The R-1 visa allows religious workers who have a legitimate job offer by a religious organization to work in the United States for up to 30 months. USCIS will grant exceptions to the 30-month standard, but the worker’s stay in the U.S. cannot exceed 5 years.
Although technically this is a non-immigrant visa, it allows for you to eventually apply for permanent residence.
Typically, people who fall under this category are accredited religious ministers who are authorized to administer worship and perform other tasks that are typically associated with individuals of similar rank within their denomination.
In order to qualify as a temporary religious worker, you must fulfill the following requirements:
- You must be a member of the same religious organization as the one that has hired you, and you must have been a member for at least 2 years prior to filing for an R-1 visa.
- You must be immigrating to the U.S. to work as a minister or in a religiously-focused job position.
- You must have a job offer by a recognized non-profit religious group in the U.S.
- You must plan to work at least part-time for the organization, with an average of 20 hours of work per week.

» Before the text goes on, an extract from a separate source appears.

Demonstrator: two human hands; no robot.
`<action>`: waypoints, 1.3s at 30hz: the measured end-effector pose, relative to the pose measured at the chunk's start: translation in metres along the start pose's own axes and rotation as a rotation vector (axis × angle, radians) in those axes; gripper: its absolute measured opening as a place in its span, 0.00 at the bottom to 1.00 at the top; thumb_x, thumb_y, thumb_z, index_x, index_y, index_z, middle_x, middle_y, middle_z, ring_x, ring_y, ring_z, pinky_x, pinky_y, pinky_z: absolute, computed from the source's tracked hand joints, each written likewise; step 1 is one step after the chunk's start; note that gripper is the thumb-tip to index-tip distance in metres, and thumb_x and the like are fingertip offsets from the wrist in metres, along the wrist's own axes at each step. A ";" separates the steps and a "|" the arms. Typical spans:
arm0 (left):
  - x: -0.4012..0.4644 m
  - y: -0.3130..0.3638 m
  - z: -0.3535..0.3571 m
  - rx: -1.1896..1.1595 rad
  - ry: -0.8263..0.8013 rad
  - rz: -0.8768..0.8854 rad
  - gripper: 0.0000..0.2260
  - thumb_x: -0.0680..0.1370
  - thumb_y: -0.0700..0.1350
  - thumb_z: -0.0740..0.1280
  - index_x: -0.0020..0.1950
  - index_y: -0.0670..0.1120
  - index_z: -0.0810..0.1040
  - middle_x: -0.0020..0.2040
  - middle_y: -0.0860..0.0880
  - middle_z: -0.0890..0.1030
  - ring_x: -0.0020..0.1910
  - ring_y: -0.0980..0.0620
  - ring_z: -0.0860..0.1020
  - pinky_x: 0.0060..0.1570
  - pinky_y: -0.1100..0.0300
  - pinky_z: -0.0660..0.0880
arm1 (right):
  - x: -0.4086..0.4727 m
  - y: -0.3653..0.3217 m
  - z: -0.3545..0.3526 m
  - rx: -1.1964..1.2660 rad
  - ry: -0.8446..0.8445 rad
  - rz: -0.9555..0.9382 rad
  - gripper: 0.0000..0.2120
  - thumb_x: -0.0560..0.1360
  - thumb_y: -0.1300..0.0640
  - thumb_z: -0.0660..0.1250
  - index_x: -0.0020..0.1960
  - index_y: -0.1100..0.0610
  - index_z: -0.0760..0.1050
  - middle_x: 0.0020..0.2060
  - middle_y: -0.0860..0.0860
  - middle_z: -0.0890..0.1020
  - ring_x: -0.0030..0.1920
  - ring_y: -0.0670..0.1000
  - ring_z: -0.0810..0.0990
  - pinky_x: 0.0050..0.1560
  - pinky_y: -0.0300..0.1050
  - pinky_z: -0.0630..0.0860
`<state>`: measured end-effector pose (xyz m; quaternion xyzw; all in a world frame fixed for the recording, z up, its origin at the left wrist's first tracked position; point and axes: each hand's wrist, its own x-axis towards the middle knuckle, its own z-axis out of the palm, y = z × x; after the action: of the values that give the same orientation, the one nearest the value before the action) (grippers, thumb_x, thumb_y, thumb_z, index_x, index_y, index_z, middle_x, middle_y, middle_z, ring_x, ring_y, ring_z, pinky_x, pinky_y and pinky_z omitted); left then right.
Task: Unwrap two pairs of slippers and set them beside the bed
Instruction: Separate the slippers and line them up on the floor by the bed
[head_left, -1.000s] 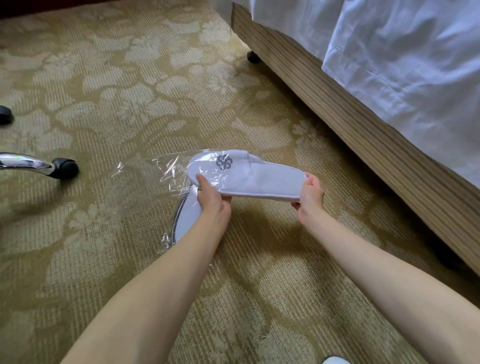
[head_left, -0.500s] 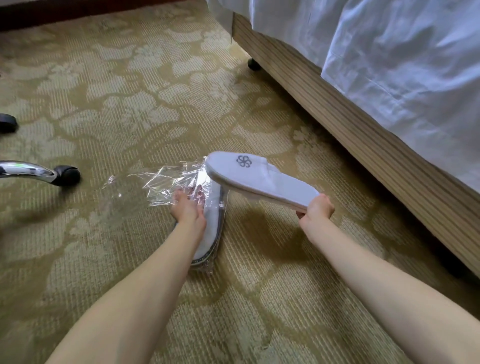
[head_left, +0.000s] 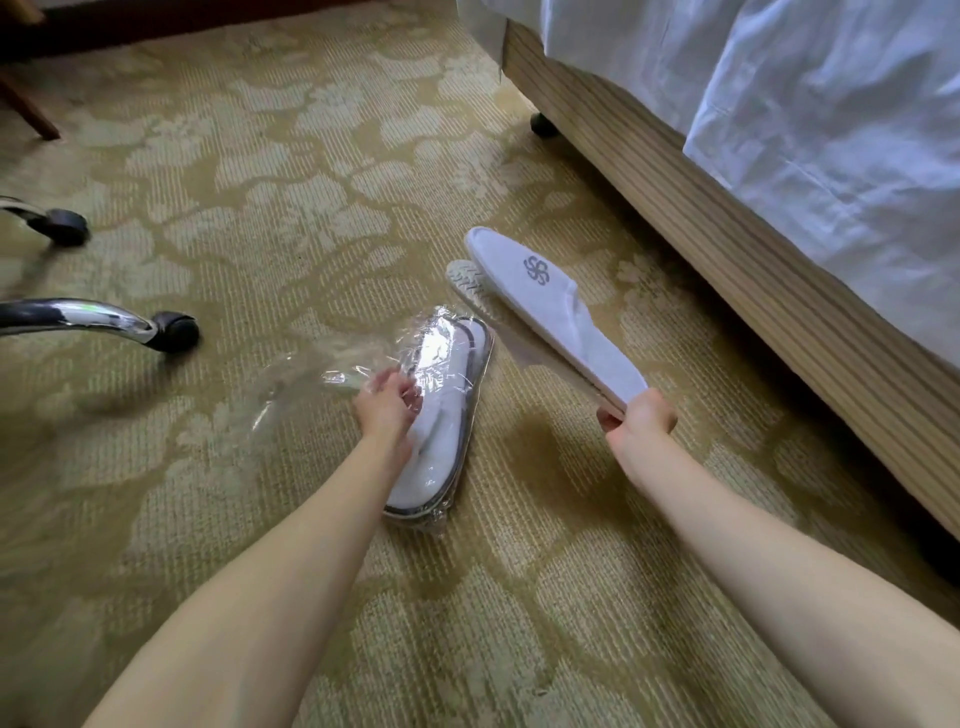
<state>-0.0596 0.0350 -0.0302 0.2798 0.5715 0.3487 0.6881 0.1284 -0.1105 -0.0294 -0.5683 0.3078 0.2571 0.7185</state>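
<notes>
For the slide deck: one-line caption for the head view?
Right hand holds unwrapped slippers near bed; left hand on wrapped pair.

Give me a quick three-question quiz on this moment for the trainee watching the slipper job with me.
1. True or false: the right hand grips the unwrapped slipper by its heel end.
2. What does the left hand touch? A) the chair caster B) the clear plastic wrap over the slipper on the carpet C) the bed sheet
3. Fill in: the logo on the held slipper sits near its ____ end.

Key: 1 true; 2 B; 3 toe
</notes>
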 end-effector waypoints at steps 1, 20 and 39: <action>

Both you and your employer will be required to provide some information when filing for the visa. Your employer will have to show that the organization is tax-exempt under IRS standards, and evidence of how the organization plans to pay you for your service.
If you will not be compensated for your work, then the organization will need to show that the position is part of a legitimate program where previous workers have held R-1 status, workers in this position are typically unpaid, there is formal training for the position, and the work you will be doing is part of an established tradition of the religious organization, such as missionary work.
If the organization is a subset that is affiliated with a larger religion, your employer will also have to provide evidence that speaks to the religious foundation of and the purpose for the organization, publications from the organization, and a religious denomination certificate.
Further, if you qualify for an R-1 visa but want to bring your spouse and/or children who are under 21 years old, you can file for an R-2 visa which will allow them to join you in the U.S. while your R-1 visa is valid.